WORK ITEM:
The listing that follows must be given again in full and exactly.

RECORDED DATA:
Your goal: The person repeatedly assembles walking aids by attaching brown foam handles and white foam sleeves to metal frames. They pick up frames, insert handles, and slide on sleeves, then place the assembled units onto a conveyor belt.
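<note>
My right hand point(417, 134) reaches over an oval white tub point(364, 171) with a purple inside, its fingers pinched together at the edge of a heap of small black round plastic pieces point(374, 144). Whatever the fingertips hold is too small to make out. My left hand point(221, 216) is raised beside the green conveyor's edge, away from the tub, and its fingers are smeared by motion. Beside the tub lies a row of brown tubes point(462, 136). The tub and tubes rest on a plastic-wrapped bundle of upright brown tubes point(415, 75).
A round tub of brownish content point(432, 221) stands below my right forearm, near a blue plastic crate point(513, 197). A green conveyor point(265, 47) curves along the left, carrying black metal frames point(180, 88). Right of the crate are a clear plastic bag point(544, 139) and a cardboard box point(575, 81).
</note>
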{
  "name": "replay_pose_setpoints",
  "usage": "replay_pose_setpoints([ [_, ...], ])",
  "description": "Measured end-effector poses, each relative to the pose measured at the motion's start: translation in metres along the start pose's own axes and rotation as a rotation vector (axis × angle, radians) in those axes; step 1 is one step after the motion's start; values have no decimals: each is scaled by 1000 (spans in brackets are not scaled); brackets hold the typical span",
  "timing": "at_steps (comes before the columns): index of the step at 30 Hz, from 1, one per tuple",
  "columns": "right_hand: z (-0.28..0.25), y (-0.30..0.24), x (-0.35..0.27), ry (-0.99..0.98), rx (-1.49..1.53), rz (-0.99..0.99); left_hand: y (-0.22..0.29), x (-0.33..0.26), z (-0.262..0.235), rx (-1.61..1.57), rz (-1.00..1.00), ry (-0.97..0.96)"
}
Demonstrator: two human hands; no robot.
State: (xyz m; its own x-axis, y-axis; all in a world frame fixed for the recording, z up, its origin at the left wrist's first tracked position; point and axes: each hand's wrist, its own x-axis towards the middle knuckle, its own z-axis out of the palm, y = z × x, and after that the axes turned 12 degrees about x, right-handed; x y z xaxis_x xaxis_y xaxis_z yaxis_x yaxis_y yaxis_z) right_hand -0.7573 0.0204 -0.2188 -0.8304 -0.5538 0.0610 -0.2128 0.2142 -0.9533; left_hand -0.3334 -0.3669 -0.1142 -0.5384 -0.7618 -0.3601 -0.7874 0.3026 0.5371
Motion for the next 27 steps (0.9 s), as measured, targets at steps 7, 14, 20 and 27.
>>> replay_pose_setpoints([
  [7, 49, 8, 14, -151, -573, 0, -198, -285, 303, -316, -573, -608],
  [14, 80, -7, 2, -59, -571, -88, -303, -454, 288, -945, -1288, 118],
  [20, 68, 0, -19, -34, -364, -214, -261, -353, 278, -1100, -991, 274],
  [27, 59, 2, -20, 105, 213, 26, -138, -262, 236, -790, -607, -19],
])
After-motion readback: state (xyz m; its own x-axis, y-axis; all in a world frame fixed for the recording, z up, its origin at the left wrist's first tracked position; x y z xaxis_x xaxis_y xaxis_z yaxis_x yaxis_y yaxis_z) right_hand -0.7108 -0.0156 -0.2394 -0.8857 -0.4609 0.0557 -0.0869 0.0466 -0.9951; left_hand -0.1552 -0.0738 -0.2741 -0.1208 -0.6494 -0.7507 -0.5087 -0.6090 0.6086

EXPECTED ANSWER:
Your goal: The person repeatedly assembles walking aids by attaching brown foam handles and white foam sleeves to metal frames. They pick up frames, insert handles, and slide on sleeves, then place the assembled units onto a conveyor belt.
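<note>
My right hand point(417, 134) reaches over an oval white tub point(364, 171) with a purple inside, its fingers pinched together at the edge of a heap of small black round plastic pieces point(374, 144). Whatever the fingertips hold is too small to make out. My left hand point(221, 216) is raised beside the green conveyor's edge, away from the tub, and its fingers are smeared by motion. Beside the tub lies a row of brown tubes point(462, 136). The tub and tubes rest on a plastic-wrapped bundle of upright brown tubes point(415, 75).
A round tub of brownish content point(432, 221) stands below my right forearm, near a blue plastic crate point(513, 197). A green conveyor point(265, 47) curves along the left, carrying black metal frames point(180, 88). Right of the crate are a clear plastic bag point(544, 139) and a cardboard box point(575, 81).
</note>
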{
  "name": "replay_pose_setpoints",
  "usage": "replay_pose_setpoints([ [_, ...], ])",
  "description": "Measured end-effector poses, each relative to the pose measured at the motion's start: translation in metres along the start pose's own axes and rotation as a rotation vector (axis × angle, radians) in those axes; step 1 is one step after the motion's start; values have no decimals: each is scaled by 1000 (spans in brackets are not scaled); brackets hold the typical span",
  "timing": "at_steps (comes before the columns): index of the step at 30 Hz, from 1, one per tuple",
  "columns": "right_hand: z (-0.28..0.25), y (-0.30..0.24), x (-0.35..0.27), ry (-0.99..0.98), rx (-1.49..1.53), rz (-0.99..0.99); left_hand: y (-0.22..0.29), x (-0.33..0.26), z (-0.262..0.235), rx (-1.61..1.57), rz (-1.00..1.00), ry (-0.97..0.96)"
}
Demonstrator: two human hands; no robot.
State: (xyz m; its own x-axis, y-axis; all in a world frame fixed for the recording, z up, its origin at the left wrist's first tracked position; point and axes: each hand's wrist, its own x-axis towards the middle knuckle, its own z-axis out of the palm, y = z × x, and after that the axes turned 12 degrees about x, right-handed; x y z xaxis_x xaxis_y xaxis_z yaxis_x yaxis_y yaxis_z) right_hand -0.7573 0.0204 -0.2188 -0.8304 -0.5538 0.0610 -0.2128 0.2142 -0.9533; left_hand -0.3334 -0.3669 -0.1142 -0.5384 -0.7618 -0.3601 -0.7874 0.3026 0.5371
Motion for the next 27 steps (0.9 s), as measured, targets at steps 7, 14, 20 and 27.
>>> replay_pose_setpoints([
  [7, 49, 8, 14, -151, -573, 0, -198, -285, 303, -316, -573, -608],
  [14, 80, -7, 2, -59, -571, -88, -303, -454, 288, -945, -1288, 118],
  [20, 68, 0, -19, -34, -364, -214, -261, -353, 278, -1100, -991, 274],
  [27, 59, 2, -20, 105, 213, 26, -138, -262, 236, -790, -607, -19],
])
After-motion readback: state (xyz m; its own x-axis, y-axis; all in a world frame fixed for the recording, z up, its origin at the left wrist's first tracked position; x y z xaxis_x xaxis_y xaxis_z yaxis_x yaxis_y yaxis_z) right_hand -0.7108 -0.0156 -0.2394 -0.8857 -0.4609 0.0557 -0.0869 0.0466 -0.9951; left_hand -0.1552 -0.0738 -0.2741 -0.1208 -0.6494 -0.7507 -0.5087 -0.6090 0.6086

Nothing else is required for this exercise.